Even more sobering was the cost per physician time — the two subscales of “ability to track patients” and “capacity to perform quality measurement and improvement” were associated with an additional $27,300 per FTE physician. And remember these were PCMHs funded by federal taxpayer dollars. If we extrapolate these numbers to the 27,500 clinicians currently certified nationwide, that would translate into close to a billion dollars ($912 million) diverted away from the provision of primary care and into an unproven bureaucracy. When it comes to PCMHs, there are large economies of scale that are not available to individual clinics, or solo practitioners, representing yet another force pushing consolidation in our health care market, resulting in the rapid loss of solo practitioners and small group practices. This loss disproportionately impacts rural areas that are already struggling to recruit and keep primary providers. At its most basic, a federally-promoted bureaucratic program like PCMH that is supposed to support and elevate primary care should not be the kind of program that is harder and more expensive for lone providers in tenuously-served geographic areas.
In fact, improving access and communication, both of which rely on more available staff time, were the only facets of PCMHs that the Commonwealth study found could result in lower operating costs. But these savings weren’t nearly enough to offset the total operating costs of certifying as PCMHs as a whole.
And that study’s total operating costs don’t even come close to what New York’s Medicaid program paid. Between 2010 and 2012, New York spent nearly $400 million from a pot of money devoted to the health care of New York’s poorest, and often most medically fragile and disabled patients – to implement this certification bureaucracy. New York’s supplemental payments for PCMHs cap out at a max of $7 per patient per month for Medicaid Managed Care, and $28 per year for fee-for-service Medicaid. What may seem like paltry dollar amounts per person, add up to many millions upon millions of taxpayer dollars for the state — over $83 million paid as supplements to PCMH primary care providers in 2012 alone.
Looked at another way, using the data from the Commonwealth study’s ratio, that $7 per patient per month translates into $102,741 per physician FTE – enough, roughly, to pay for an additional half-time clinician every single year. Not included in that calculation is the lump sum $250 million that was allocated to 63 hospitals and residency programs to “transform” their primary care residency training programs.

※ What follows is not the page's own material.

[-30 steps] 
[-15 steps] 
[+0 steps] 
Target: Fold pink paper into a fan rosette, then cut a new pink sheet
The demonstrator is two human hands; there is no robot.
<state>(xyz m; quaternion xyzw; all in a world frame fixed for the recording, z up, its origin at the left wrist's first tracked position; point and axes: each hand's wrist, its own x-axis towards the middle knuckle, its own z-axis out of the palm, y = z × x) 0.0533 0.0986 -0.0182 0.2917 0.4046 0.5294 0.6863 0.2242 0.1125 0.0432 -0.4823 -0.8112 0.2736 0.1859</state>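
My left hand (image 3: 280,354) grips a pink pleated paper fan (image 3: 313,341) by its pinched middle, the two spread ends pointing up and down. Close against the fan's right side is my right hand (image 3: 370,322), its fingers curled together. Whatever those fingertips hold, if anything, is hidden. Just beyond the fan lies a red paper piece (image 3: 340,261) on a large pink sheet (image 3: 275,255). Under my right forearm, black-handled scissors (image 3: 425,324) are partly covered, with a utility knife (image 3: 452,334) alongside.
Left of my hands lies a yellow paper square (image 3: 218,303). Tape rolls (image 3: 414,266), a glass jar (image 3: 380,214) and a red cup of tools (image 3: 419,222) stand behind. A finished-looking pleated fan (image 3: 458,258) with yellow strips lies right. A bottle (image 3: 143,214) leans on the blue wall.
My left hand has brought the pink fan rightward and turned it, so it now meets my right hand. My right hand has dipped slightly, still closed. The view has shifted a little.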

The process to become a PCMH is also so onerous that, even with this much money on the table, only 34% of New York Medicaid clinicians were willing to participate. Over just three years, the dollar amounts for this bureaucracy keep rising: while participation in the PCMH program leveled off after the first year (reaching the peak of 34% of the total possible participants with 2%-5% increases quarter to quarter), in contrast, incentive money spent each year increased by roughly double the rate. There is no discussion in the final report as to why this is happening.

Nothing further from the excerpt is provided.